Problem statement: When you reach the line containing "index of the", stop after it; until then, copy each line of the listing exactly, starting with the first.

##### Data excerpt #####

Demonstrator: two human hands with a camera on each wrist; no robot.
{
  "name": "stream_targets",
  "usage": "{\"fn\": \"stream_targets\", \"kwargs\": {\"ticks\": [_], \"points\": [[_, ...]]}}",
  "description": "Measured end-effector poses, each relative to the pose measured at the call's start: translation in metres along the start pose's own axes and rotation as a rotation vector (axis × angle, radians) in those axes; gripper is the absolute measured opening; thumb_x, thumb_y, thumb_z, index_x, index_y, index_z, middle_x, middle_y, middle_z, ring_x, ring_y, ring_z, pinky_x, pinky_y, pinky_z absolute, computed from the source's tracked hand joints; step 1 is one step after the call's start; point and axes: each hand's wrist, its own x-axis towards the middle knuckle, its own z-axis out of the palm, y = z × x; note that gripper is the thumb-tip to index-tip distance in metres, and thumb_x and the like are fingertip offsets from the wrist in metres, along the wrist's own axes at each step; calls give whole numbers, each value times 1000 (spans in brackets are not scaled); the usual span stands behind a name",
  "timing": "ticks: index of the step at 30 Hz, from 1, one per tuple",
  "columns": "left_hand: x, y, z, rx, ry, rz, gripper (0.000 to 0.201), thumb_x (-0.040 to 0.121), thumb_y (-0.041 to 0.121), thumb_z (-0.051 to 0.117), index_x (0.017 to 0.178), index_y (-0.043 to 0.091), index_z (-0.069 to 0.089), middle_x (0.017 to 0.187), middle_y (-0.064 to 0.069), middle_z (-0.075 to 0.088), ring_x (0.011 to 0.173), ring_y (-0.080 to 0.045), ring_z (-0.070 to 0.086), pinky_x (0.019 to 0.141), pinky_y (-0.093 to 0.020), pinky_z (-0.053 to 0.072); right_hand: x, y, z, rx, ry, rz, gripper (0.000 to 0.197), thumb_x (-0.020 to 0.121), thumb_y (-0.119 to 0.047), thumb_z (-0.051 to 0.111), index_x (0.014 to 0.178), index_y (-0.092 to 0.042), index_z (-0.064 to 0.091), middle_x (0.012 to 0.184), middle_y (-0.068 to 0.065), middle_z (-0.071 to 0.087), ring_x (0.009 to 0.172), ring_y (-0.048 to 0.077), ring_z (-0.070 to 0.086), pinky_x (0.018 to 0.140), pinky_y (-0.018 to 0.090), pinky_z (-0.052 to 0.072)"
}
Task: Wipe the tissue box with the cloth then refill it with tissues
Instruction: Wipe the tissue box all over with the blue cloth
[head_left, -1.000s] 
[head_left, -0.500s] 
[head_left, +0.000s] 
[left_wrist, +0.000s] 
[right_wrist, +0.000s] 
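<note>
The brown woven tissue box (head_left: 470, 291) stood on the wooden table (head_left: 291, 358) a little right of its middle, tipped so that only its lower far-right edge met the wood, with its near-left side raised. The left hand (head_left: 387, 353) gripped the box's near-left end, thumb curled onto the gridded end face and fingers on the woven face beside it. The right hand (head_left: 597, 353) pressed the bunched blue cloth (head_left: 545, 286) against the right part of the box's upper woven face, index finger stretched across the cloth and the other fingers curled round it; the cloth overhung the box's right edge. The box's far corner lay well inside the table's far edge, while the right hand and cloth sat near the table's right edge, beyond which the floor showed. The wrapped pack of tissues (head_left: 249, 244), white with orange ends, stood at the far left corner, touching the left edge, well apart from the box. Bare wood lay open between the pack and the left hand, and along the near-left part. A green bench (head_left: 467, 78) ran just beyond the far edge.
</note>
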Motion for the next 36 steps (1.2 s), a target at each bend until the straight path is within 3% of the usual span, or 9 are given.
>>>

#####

Task output:
Demonstrator: two human hands with a camera on each wrist; no robot.
{
  "name": "stream_targets",
  "usage": "{\"fn\": \"stream_targets\", \"kwargs\": {\"ticks\": [_], \"points\": [[_, ...]]}}",
  "description": "Measured end-effector poses, each relative to the pose measured at the call's start: translation in metres along the start pose's own axes and rotation as a rotation vector (axis × angle, radians) in those axes; gripper is the absolute measured opening; thumb_x, thumb_y, thumb_z, index_x, index_y, index_z, middle_x, middle_y, middle_z, ring_x, ring_y, ring_z, pinky_x, pinky_y, pinky_z absolute, computed from the source's tracked hand joints; step 1 is one step after the call's start; point and axes: each hand's wrist, its own x-axis towards the middle knuckle, its own z-axis out of the palm, y = z × x; note that gripper is the thumb-tip to index-tip distance in metres, and thumb_x and the like are fingertip offsets from the wrist in metres, along the wrist's own axes at each step; calls give whole numbers, each value times 1000 (spans in brackets are not scaled); the usual span stands behind a name",
  "timing": "ticks: index of the step at 30 Hz, from 1, one per tuple",

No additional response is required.